### EXERCISE INSTRUCTIONS
Among the lines of the data, copy those that hold "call".

### SOURCE MATERIAL
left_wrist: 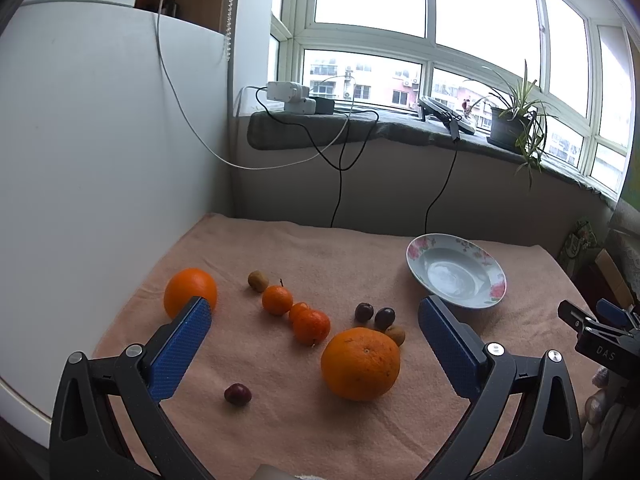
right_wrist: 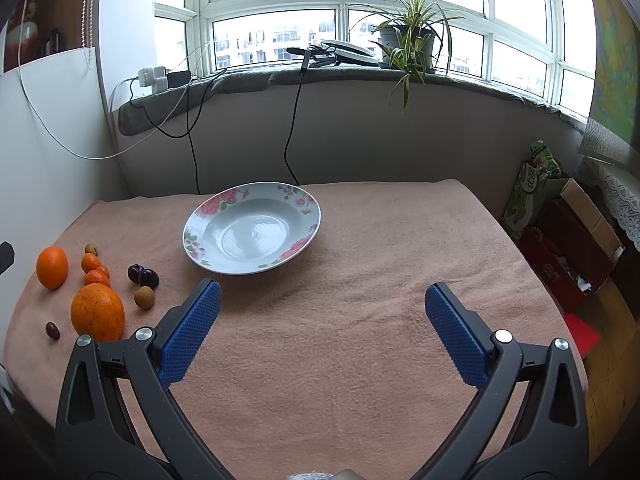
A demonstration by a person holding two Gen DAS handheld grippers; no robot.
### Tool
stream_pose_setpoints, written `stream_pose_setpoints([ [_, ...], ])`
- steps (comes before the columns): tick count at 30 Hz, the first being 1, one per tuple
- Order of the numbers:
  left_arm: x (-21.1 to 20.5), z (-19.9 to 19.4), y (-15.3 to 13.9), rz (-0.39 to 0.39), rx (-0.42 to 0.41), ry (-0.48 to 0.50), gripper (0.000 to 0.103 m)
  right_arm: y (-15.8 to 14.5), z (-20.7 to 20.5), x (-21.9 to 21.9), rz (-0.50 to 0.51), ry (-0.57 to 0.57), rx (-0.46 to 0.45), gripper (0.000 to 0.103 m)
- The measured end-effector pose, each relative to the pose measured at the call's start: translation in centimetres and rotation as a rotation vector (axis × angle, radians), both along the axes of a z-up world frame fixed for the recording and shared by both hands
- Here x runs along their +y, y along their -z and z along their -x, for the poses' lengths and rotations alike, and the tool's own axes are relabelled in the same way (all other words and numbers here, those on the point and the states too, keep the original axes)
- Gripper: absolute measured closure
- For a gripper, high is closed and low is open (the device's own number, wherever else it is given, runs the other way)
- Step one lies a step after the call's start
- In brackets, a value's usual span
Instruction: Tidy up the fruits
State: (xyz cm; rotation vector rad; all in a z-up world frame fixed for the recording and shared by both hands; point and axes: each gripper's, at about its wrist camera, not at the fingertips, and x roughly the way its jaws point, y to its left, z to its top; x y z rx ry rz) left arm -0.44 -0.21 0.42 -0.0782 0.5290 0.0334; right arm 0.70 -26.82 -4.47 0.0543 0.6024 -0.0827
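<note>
Fruit lies on a pink cloth (left_wrist: 280, 420): a large orange (left_wrist: 360, 364) in front, a second orange (left_wrist: 189, 291) at the far left, small tangerines (left_wrist: 311, 326), dark plums (left_wrist: 374, 315), a lone plum (left_wrist: 237, 393) and small brown fruits (left_wrist: 257, 281). An empty floral plate (left_wrist: 456, 270) sits at the right; in the right wrist view the plate (right_wrist: 252, 233) is ahead. My left gripper (left_wrist: 316, 320) is open above the fruit, empty. My right gripper (right_wrist: 323, 304) is open, empty, over bare cloth right of the fruit (right_wrist: 97, 312).
A white panel (left_wrist: 100, 160) bounds the table's left side. A windowsill behind holds a potted plant (right_wrist: 408, 40), chargers and hanging cables (left_wrist: 340, 168). Cardboard boxes (right_wrist: 568, 240) stand on the floor off the table's right edge.
</note>
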Motion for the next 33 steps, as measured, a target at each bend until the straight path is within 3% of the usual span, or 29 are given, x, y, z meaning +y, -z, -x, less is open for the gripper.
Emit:
stream_pose_setpoints([
  [33, 0.18, -0.32, 0.61, 0.005, 0.021, 0.009, 0.0, 0.71, -0.5, 0.29, -0.013, -0.018, 0.03, 0.0],
])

### COMPLETED TASK
- The measured end-effector pose, each relative to the pose measured at the call's start: translation in centimetres and rotation as a rotation vector (axis × angle, radians), both along the axes of a z-up world frame fixed for the recording and shared by both hands
- Step one lies a step after the call's start

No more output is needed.